◆ **Exercise aim**:
The expected answer is the set of lines in the data below between the line holding "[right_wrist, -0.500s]" and the line holding "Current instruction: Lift", inclusive, written out exactly.

◆ **Listed records**:
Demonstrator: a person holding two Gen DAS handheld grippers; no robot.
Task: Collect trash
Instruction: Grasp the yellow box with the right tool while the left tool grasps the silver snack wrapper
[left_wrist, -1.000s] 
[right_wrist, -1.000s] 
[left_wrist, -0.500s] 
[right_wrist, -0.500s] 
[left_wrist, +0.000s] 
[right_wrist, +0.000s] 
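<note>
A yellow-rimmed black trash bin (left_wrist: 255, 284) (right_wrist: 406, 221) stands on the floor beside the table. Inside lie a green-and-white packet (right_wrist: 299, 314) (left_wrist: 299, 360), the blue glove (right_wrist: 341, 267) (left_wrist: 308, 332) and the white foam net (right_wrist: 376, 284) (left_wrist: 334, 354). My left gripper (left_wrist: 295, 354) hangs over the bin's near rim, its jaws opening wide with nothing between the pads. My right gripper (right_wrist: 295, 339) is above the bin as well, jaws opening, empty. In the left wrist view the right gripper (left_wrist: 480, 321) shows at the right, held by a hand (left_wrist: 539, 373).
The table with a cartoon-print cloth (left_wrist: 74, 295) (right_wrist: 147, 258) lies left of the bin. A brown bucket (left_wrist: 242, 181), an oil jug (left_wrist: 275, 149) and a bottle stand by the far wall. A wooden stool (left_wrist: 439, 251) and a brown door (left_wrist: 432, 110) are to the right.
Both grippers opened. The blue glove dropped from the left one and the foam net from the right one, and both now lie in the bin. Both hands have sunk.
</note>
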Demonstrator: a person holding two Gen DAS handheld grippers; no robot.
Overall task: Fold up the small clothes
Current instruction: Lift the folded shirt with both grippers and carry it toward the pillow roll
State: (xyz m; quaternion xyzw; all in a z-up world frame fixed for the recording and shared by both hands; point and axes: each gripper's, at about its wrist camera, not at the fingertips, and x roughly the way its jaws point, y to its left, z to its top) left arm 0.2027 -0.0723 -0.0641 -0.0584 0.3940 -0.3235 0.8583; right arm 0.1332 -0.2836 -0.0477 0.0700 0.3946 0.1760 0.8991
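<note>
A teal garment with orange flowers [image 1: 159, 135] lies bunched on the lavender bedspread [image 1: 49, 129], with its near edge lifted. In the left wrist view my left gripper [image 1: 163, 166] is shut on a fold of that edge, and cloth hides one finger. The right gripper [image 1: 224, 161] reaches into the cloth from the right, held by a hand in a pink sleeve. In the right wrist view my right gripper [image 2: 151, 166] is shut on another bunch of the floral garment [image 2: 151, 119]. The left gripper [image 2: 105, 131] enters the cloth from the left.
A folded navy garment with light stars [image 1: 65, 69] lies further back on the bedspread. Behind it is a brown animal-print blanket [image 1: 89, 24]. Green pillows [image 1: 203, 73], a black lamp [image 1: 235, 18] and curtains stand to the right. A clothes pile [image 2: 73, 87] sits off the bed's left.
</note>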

◆ **Answer for this exercise**:
[right_wrist, -0.500s] 
[left_wrist, +0.000s] 
[right_wrist, +0.000s] 
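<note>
A yellow-rimmed black trash bin (left_wrist: 255, 284) (right_wrist: 406, 221) stands on the floor beside the table. Inside lie a green-and-white packet (right_wrist: 299, 314) (left_wrist: 299, 360), the blue glove (right_wrist: 341, 267) (left_wrist: 308, 332) and the white foam net (right_wrist: 376, 284) (left_wrist: 334, 354). My left gripper (left_wrist: 295, 354) hangs over the bin's near rim, its jaws opening wide with nothing between the pads. My right gripper (right_wrist: 295, 339) is above the bin as well, jaws opening, empty. In the left wrist view the right gripper (left_wrist: 480, 321) shows at the right, held by a hand (left_wrist: 539, 373).
The table with a cartoon-print cloth (left_wrist: 74, 295) (right_wrist: 147, 258) lies left of the bin. A brown bucket (left_wrist: 242, 181), an oil jug (left_wrist: 275, 149) and a bottle stand by the far wall. A wooden stool (left_wrist: 439, 251) and a brown door (left_wrist: 432, 110) are to the right.
Both grippers opened. The blue glove dropped from the left one and the foam net from the right one, and both now lie in the bin. Both hands have sunk.
</note>
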Demonstrator: a person holding two Gen DAS handheld grippers; no robot.
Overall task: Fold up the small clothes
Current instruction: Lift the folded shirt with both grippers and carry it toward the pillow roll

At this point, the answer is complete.